● Your goal: Of the lines listed below, return exactly those that run from the line containing "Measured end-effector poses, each" through the line containing "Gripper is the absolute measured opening", both included.

=== Available data ===

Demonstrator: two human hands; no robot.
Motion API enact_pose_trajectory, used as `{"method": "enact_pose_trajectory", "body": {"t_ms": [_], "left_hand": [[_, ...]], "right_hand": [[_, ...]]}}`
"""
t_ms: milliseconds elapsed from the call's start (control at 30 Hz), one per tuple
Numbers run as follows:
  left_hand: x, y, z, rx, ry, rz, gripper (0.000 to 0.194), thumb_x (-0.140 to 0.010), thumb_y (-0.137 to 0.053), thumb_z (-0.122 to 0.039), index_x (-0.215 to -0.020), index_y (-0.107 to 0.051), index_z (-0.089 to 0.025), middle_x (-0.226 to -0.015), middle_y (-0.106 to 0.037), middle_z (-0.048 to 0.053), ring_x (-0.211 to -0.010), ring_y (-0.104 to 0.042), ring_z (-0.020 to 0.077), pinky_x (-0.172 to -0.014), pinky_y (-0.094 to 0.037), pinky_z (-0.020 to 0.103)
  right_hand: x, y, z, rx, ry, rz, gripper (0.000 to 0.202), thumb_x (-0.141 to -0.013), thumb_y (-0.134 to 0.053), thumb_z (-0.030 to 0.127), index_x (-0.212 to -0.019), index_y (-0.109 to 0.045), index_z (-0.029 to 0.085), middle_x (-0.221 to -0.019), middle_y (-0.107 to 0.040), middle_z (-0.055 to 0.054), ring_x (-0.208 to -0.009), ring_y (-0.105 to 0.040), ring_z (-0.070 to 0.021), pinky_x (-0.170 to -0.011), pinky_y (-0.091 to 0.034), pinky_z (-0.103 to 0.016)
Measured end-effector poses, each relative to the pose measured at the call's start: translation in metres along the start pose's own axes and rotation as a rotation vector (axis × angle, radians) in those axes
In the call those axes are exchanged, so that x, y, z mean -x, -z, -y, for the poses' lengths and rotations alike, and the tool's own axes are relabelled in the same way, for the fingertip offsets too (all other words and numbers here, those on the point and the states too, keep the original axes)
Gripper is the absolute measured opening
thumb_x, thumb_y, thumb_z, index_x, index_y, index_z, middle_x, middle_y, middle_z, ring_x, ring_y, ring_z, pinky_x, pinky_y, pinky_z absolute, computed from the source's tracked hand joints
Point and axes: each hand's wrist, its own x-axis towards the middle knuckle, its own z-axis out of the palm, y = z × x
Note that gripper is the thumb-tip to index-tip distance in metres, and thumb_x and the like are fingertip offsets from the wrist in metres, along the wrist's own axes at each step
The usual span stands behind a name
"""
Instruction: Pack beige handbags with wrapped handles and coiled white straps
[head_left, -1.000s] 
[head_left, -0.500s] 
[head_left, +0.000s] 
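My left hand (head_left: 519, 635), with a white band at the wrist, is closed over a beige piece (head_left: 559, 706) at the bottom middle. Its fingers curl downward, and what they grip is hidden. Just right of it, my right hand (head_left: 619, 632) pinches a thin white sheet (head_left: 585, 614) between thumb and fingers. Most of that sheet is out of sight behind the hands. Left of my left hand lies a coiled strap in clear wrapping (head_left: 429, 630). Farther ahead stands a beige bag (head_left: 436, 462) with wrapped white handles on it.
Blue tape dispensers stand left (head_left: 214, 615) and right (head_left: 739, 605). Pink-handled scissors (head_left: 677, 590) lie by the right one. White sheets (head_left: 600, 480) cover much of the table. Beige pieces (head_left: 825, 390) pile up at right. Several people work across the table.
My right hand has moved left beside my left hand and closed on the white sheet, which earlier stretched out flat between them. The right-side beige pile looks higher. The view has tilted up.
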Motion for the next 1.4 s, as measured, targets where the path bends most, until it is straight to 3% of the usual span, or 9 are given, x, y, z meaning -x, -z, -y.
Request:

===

● Solution to this task:
Measured end-effector poses, each relative to the pose measured at the call's start: translation in metres along the start pose's own axes and rotation as a rotation vector (axis × angle, radians) in those axes
In the call those axes are exchanged, so that x, y, z mean -x, -z, -y, for the poses' lengths and rotations alike, and the tool's own axes are relabelled in the same way, for the fingertip offsets too (all other words and numbers here, those on the point and the states too, keep the original axes)
Gripper is the absolute measured opening

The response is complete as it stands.